In simple terms, a data management platform is a data warehouse. It’s a piece of software that sucks up, sorts and houses information, and spits it out in a way that’s useful for marketers, publishers, and other businesses.

This sounds like a database. Is it more?
In theory, DMPs can be used to house and manage any form of information, but for marketers, they’re most often used to manage cookie IDs and to generate audience segments, which are subsequently used to target specific users with online ads.

In a nutshell, a DMP houses first and third party data for marketers to better target specific online users with ads.
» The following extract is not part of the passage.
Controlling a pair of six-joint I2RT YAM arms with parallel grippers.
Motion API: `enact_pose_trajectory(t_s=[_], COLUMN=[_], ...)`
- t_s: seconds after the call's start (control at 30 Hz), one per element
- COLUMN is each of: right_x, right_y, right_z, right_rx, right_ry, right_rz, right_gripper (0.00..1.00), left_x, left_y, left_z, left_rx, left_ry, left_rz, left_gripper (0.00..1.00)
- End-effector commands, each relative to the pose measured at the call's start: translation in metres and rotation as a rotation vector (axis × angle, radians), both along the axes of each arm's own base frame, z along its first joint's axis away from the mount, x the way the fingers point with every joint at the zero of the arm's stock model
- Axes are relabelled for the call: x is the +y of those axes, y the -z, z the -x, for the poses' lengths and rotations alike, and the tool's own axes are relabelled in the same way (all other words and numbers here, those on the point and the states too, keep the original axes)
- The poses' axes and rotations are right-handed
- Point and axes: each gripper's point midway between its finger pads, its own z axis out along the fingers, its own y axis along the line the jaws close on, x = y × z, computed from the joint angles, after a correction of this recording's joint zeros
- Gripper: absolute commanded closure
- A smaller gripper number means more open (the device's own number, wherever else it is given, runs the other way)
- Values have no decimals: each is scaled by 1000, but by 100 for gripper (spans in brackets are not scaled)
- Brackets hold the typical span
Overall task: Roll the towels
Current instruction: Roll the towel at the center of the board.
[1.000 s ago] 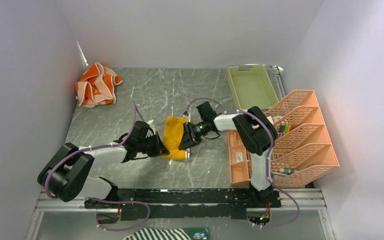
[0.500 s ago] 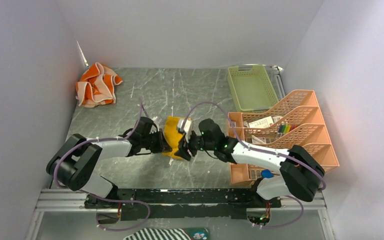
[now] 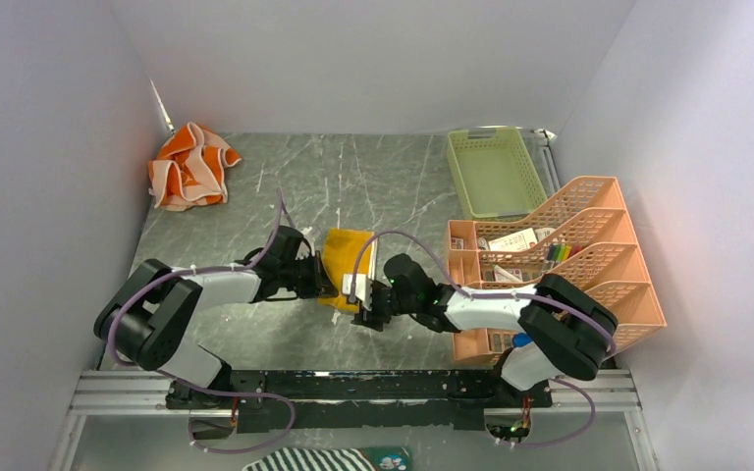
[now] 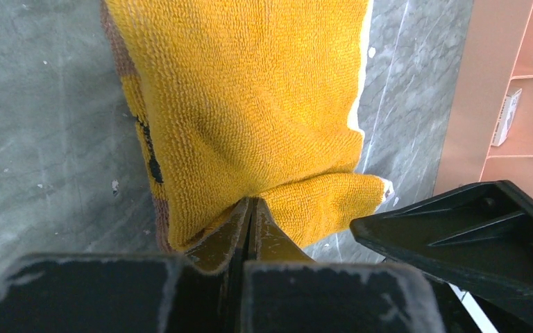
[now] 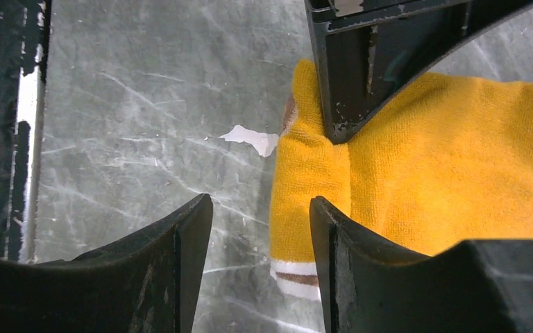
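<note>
- Nearest the bases, the right hand sits low over the table. Its jaws are parted and it is gripping nothing.
- In its wrist view, one finger hangs over the near corner of the mustard towel and the other over bare table.
- Just beside it, the left hand is clamped tight on that same near edge. A small fold of terry is pinched between its fingertips.
- My read of the step: this is the very start of rolling the mustard towel. The edge is gripped on one side but no roll has formed yet.
- The next move calls for the right hand to close on the corner alongside the left's pinch. Then both can turn that edge over and away from the bases together.
- The turn needs to be even, because a pull from one side alone would likely skew the cloth.
- The mustard towel lies mid-table, just ahead of both hands. It is mostly flat, with a thick looped pile and a soft bulge near the pinch.
- It has a brown-and-white stripe along one end and a little dark mark on its side edge. Whether it is doubled over, I cannot tell.
- Far back in the left corner, well apart from both hands, the orange towel lies crumpled in a heap, cream border showing. By the look of it, it will need spreading flat before any rolling.
</note>
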Motion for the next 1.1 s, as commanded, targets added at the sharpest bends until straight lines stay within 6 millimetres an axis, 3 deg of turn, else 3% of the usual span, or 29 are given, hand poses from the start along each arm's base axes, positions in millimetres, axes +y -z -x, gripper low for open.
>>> enact_pose_trajectory(t_s=[0.0,0.37,0.53,0.6,0.7,0.8,0.97,1.07], right_x=[15,10,-1,-4,-6,-3,14,25], right_y=[-4,24,29,33,42,40,25,16], right_z=[-11,-27,-46,-49,-48,-39,-6,21], right_rx=[-118,-153,-195,-196,-162,-103,115,320], right_ry=[-30,63,182,202,203,191,112,62], right_rz=[-22,53,83,106,153,144,89,93], right_gripper=[47,50,53,59,82,100,100,100], left_x=[23,32,38,38,38,36,59,64], left_y=[30,32,30,28,19,-19,-110,-144], left_z=[11,11,8,6,-3,-27,-68,-66], left_rx=[63,77,81,78,68,9,-173,-243], left_ry=[-3,3,1,5,6,-17,-83,-49], left_rz=[-125,-120,-108,-102,-86,-21,-14,14], left_gripper=[93,93,93,93,93,93,84,79])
Now where it gets really interesting for the online sample industry is thinking of ways we can leverage DMPs via APIs since many of the larger DMPs allow API access by third parties.

Three ways DMPS provide alternative solutions for the sample industry.

Here are the top three ways I think DMPs can help save the sample industry:

  1. Profiling / Targeting: We’ve all been there. You answer ten demographic questions at the beginning of a survey then find out that you don’t qualify. You’re then routed to another survey you might qualify for. And lo and behold…you have to answer the same ten demographic questions again! Imagine a world where survey respondents would never have to answer any demo questions and go straight to the survey? Imagine a world where targeting was so precise that incidence rates would be a thing of the past since everyone you sent it to would qualify?
    DMPs can make that world possible. As more data is collected by DMPs and targeting algorithms become more sophisticated, basic demo questions such as gender and household income will be a thing of the past. The online sample industry could tap into DMPs and target respondents without asking the demo questions, solving another problem that has plagued the survey industry, survey length.
  2. Hard-to-reach audiences: This is an issue I’m passionate about as our company is dedicated to helping companies reach multicultural audiences online. I know from first-hand experience how difficult it can be to target, for example, Spanish-dominant Hispanics online for research purposes. DMPs can be leveraged to reach hard-to-reach audiences by combining ethnicity proxy data (i.e. websites visited, browser language settings, search language behavior, etc.) with the existing profiling data the sample industry has.
    The data exchange doesn’t have to go one way. As an industry, we are sitting on tons of data that can be fed back to a DMP and combined with existing data to help target a multitude of respondents, including hard-to-reach.
  3. Reliable River Sample: I’ve always believed in the potential of river sample. But, unfortunately, many companies purchasing sample do not and are still wary of including river sample into their studies. DMPs may hold the key to finally making river sample mainstream. With the potential to target more accurately through the sharing of data, intercepting the right respondents and the right time may be the key to increasing the acceptability of this methodology.
    It gets even more interesting when you think of the possibility of being able to take a 30-minute survey and break it up into six, five-minute surveys that you serve to the same respondent over the course of a week while they customarily browse the internet. This enables you to target the respondents you want and have them take a survey in a way that is not intrusive, while keeping all the questions in the long surveys that our clients want.

Conclusion

The three ideas above only scratch the surface of what is possible if the online sample industry starts to play nice with DMPs and the AdTech world. Both of our industries are sitting on a wealth of data that are complementary to each other. DMPs have the what, the online sample industry has the why. Let’s start putting them together. We just need someone to figure out how.